In July 2022, the MTA proposed deferring funding for the order to a future capital program, citing delays in railcar production caused by industry supply chain and labor issues following the COVID-19 pandemic, and subsequent restrictions in supplier capacity. This, concurrent with deferment of installation of CBTC on the IRT Lexington Avenue Line, would free up funding for other projects in the Capital Program. In June 2023, the MTA issued a Request for Proposals for pre-contract award consultants on the R262 and R268 subway car orders for a two-year period. A subsequent amendment to the Capital Program proposed later that month would decrease the amount of remaining funding for the base order to $1.05 billion, and possibly instead redirect funding to order additional B Division subway cars or retrofit existing A Division cars with CBTC equipment.

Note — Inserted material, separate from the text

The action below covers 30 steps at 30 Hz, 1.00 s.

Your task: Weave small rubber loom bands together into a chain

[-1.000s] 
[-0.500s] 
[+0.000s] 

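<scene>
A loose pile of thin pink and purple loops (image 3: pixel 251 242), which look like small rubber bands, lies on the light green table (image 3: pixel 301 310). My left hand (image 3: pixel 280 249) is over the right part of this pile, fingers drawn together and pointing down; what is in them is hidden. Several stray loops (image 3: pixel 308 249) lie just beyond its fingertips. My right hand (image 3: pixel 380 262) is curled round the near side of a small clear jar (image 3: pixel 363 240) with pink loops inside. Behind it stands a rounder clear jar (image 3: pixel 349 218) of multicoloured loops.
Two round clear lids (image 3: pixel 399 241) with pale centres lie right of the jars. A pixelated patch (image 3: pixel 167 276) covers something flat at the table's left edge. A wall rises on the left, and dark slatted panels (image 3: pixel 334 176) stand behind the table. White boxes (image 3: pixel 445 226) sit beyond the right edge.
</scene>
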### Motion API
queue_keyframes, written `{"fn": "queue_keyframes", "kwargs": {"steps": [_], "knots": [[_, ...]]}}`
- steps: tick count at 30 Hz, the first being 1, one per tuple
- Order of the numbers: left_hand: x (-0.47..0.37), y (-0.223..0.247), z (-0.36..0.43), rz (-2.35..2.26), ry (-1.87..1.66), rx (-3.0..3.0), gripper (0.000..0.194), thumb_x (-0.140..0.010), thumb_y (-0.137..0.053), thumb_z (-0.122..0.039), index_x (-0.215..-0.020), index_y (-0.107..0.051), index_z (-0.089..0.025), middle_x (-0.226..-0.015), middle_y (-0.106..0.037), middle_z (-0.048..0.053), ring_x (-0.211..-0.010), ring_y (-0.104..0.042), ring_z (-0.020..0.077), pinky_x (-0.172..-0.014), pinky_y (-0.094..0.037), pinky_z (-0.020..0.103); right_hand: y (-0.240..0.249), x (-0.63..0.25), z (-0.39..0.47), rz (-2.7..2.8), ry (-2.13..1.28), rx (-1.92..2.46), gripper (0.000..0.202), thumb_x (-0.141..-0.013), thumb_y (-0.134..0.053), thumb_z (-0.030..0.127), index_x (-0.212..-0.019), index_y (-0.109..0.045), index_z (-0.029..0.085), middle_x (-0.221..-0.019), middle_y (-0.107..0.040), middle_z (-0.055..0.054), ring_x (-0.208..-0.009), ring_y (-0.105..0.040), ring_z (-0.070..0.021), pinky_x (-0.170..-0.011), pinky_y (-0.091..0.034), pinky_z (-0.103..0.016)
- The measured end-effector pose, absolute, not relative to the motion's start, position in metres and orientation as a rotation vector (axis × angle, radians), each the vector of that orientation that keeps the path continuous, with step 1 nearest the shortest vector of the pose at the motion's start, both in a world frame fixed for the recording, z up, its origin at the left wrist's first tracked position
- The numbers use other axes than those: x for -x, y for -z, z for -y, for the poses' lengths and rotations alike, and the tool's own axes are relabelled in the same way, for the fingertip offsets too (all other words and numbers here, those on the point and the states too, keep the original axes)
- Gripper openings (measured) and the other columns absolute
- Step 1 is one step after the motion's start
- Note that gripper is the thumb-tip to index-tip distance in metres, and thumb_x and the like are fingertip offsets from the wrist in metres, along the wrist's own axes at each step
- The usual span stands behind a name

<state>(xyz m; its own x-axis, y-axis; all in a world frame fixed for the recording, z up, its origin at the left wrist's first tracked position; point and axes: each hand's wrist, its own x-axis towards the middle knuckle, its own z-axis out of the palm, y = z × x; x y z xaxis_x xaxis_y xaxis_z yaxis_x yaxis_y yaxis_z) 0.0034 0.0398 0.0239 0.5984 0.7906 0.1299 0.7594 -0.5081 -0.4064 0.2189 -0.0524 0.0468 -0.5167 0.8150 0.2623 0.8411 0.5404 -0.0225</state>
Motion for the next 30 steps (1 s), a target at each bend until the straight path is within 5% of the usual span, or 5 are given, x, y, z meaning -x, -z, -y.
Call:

On May 7, 2025, the MTA issued an request for information (RFI) seeking information from companies with experience constructing and designing open gangway systems for train cars on how gangways could be applied to a portion of the 1,140-car R262 order. The MTA subsequently requested an industry review of the technical specifications of the R262 fleet, mainly focusing on improving system standardization and reducing the total cost of owning the cars. Possible changes included lighter exterior car shells, and cab safety improvements to reduce break-ins.

On March 19, 2026, the MTA issued a request for proposals (RFP) in search for manufacturers and also once again updated the R262 car order. While the base order still features 1,140 cars to replace the R62/R62A fleet, the option order was expanded to 1,250 cars to replace the R142/R142A fleet. Both orders will contain a mixture of regular "closed-end" R262s and open-gangway R262s named the "R262OG". Bidding will start on April 30, 2026 and the contract award is anticipated in early 2028. These cars will be assigned on all the mainline A Division routes except the 7. Following the RFI, the MTA amended the proposed contract to make the majority of the specifications performance-based rather using specific design requirements, thereby allowing rolling stock manufacturers to propose alternative approaches to meet the contract. The total cost of ownership over the lifetime of the contract will also be considered. If fully executed, the R262 contract would be the largest order of rolling stock ever made by the MTA.